— Темной ночью горы, дремля… — тихо проговорил Ержанов пришедшие вдруг на память слова, чувствуя, как радостная волна воспоминаний захлестывает его.
…Словно вчера все это было.
Откуда-то из степей медленно и неотвратимо надвигаются, постепенно густея, вечерние сумерки. Там, внизу, по-над Ишимом, над непроходимыми тугаями навис плотный мрак. Странно: почти осязаемо движутся, плывут тени, будто чернокрылая гигантская птица спускается к земле. Аул погружается в ночь. Вместе с нею приходит и тишина, глухая, вязкая. Но вот уже все умолкло, тишина становится все звонче и звонче, и уже не плывут, а застыли тени, и слышно, как где-то у брода трется о прибрежную гальку, что-то ласково нашептывает берегу вода.

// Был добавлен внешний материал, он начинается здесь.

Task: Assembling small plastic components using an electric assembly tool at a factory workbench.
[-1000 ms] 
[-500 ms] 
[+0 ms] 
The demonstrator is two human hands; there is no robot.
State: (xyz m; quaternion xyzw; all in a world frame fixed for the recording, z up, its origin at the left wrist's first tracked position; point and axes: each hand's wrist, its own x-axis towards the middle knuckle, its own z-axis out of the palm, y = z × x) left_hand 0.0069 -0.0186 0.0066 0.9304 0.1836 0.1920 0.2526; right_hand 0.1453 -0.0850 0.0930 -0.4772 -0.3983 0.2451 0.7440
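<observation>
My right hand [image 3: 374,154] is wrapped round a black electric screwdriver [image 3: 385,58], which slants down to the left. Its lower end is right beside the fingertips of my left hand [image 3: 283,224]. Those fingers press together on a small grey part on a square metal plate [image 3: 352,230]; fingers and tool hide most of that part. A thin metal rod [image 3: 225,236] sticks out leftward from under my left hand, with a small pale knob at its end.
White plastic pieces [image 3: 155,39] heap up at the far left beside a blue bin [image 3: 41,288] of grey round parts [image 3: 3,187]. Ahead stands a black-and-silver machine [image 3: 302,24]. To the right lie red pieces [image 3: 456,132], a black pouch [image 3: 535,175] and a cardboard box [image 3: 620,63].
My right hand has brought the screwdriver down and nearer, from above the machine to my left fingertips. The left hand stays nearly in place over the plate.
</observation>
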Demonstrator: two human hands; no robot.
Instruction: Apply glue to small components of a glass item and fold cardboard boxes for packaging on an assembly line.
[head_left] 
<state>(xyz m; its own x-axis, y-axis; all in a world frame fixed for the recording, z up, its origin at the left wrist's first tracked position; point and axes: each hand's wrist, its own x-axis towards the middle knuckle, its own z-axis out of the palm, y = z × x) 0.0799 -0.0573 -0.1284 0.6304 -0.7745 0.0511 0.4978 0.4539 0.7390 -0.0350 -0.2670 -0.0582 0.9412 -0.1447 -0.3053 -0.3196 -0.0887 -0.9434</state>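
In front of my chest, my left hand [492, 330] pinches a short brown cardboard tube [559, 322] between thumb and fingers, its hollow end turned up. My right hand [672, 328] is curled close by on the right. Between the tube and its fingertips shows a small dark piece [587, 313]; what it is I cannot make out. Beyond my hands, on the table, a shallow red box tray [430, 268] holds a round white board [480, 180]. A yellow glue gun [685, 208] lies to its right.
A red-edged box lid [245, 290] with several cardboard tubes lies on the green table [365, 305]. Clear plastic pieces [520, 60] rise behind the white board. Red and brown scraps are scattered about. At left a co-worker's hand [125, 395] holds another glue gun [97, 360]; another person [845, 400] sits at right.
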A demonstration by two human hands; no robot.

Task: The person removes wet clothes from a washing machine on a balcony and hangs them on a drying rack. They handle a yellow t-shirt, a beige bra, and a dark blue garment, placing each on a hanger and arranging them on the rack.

С опушки березового колка, от крайнего дома аула степенно и тягуче всплывает песня. Сочный, густой бас широко и раздольно выводит:
— Ка-а-рангы-ы тунде-е-е-е…
Восторженный голос певца с легкой, сладостной дрожью, как бы сдерживая свой восторг, долго, с упоением тянет эту ноту, и низко-низко плывет над аулом песня, не спеша, уверенно, словно сильная и гордая птица перед стремительным взлетом. Но мелодия не взмывает, не устремляется круто ввысь, а парит над аулом сдержанно, широко, вольно.
— …тау ка-а-алгы…
Голос певца нарастает, ширится, наливается тугой мощью, постепенно набирает высоту, и теперь уже песня летит над аулом, над колками, над степью, летит на черных крыльях ночи, отзываясь мощным, как звуки органа, эхом со стороны Ишима…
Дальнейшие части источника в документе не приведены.